Instructions for the task ▸
Print the listing exactly, but only as far as the line containing "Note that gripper". The first line and that line are both included.

Stored data ▸
+--
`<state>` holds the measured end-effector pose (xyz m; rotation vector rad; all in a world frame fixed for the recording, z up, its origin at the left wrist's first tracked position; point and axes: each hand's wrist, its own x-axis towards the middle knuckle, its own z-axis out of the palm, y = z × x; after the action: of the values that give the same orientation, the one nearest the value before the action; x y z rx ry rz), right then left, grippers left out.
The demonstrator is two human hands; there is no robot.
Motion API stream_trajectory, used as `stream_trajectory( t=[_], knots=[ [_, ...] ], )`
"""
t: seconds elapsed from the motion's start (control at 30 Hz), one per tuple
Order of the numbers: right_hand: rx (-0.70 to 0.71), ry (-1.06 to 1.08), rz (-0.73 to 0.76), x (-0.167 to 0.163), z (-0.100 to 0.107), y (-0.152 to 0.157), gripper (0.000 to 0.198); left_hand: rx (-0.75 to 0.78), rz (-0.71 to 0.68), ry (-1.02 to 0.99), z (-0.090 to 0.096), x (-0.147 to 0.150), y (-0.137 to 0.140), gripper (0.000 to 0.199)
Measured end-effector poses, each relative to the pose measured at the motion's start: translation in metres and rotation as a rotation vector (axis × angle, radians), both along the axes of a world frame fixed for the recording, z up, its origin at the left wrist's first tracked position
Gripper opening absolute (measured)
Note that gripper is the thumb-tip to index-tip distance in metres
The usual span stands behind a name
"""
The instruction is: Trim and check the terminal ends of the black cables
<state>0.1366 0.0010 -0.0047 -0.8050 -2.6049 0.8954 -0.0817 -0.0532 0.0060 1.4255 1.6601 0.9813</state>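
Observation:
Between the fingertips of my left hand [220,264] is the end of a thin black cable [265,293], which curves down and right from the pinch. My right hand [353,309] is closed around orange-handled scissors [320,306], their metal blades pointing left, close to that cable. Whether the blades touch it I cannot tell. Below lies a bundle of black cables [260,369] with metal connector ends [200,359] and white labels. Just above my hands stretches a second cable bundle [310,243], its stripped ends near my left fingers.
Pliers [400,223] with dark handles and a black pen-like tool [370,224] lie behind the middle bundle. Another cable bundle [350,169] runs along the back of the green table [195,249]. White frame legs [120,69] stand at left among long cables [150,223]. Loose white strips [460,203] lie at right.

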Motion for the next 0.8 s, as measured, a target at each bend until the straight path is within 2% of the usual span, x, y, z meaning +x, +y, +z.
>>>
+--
Problem solution ▸
`<state>` holds the measured end-effector pose (xyz m; rotation vector rad; all in a world frame fixed for the recording, z up, its origin at the left wrist's first tracked position; point and axes: each hand's wrist, its own x-axis towards the middle knuckle, its own z-axis out of the palm, y = z × x; after the action: of the values that give the same orientation, the one nearest the value before the action; x y z rx ry rz), right then left, grippers left out.
The demonstrator is two human hands; there is no robot.
Motion API stream_trajectory, used as `stream_trajectory( t=[_], knots=[ [_, ...] ], )`
"""
t: seconds elapsed from the motion's start (control at 30 Hz), one per tuple
Order of the numbers: right_hand: rx (-0.70 to 0.71), ry (-1.06 to 1.08), rz (-0.73 to 0.76), x (-0.167 to 0.163), z (-0.100 to 0.107), y (-0.152 to 0.157), gripper (0.000 to 0.198); left_hand: rx (-0.75 to 0.78), rz (-0.71 to 0.68), ry (-1.02 to 0.99), z (-0.090 to 0.096), x (-0.147 to 0.150), y (-0.137 to 0.140), gripper (0.000 to 0.199)
Measured end-effector poses, each relative to the pose measured at the motion's start: translation in metres and rotation as a rotation vector (axis × angle, radians), both along the axes of a world frame fixed for the recording, z up, its origin at the left wrist's first tracked position
Gripper opening absolute (measured)
Note that gripper is the thumb-tip to index-tip distance in metres

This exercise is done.